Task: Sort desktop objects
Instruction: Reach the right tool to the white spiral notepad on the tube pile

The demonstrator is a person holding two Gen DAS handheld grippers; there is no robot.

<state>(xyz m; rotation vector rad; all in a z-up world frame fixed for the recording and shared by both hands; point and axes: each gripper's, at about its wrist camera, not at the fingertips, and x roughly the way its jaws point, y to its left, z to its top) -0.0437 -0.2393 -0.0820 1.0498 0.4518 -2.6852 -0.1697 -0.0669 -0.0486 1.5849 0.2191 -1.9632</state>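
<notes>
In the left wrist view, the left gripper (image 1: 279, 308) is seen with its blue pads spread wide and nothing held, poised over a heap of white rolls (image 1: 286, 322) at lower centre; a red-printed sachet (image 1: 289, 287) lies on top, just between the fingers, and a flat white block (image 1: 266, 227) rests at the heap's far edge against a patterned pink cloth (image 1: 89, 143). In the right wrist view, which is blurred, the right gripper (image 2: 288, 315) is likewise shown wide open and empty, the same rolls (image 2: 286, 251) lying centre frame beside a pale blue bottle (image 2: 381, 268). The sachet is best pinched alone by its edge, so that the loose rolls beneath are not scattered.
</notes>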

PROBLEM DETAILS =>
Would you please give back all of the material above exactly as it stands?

REPLY TO THE EXERCISE =>
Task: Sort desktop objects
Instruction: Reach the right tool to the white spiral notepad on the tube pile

The demonstrator is a person holding two Gen DAS handheld grippers; there is no robot.

<state>(xyz m; rotation vector rad; all in a z-up world frame fixed for the recording and shared by both hands; point and axes: each gripper's, at about its wrist camera, not at the fingertips, and x roughly the way its jaws point, y to its left, z to its top) -0.0437 -0.2393 -0.0820 1.0498 0.4518 -2.6852 -0.1697 -0.0669 -0.0486 1.5849 0.2191 -1.9632</state>
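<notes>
In the left wrist view, the left gripper (image 1: 279, 308) is seen with its blue pads spread wide and nothing held, poised over a heap of white rolls (image 1: 286, 322) at lower centre; a red-printed sachet (image 1: 289, 287) lies on top, just between the fingers, and a flat white block (image 1: 266, 227) rests at the heap's far edge against a patterned pink cloth (image 1: 89, 143). In the right wrist view, which is blurred, the right gripper (image 2: 288, 315) is likewise shown wide open and empty, the same rolls (image 2: 286, 251) lying centre frame beside a pale blue bottle (image 2: 381, 268). The sachet is best pinched alone by its edge, so that the loose rolls beneath are not scattered.
</notes>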

This exercise requires nothing more.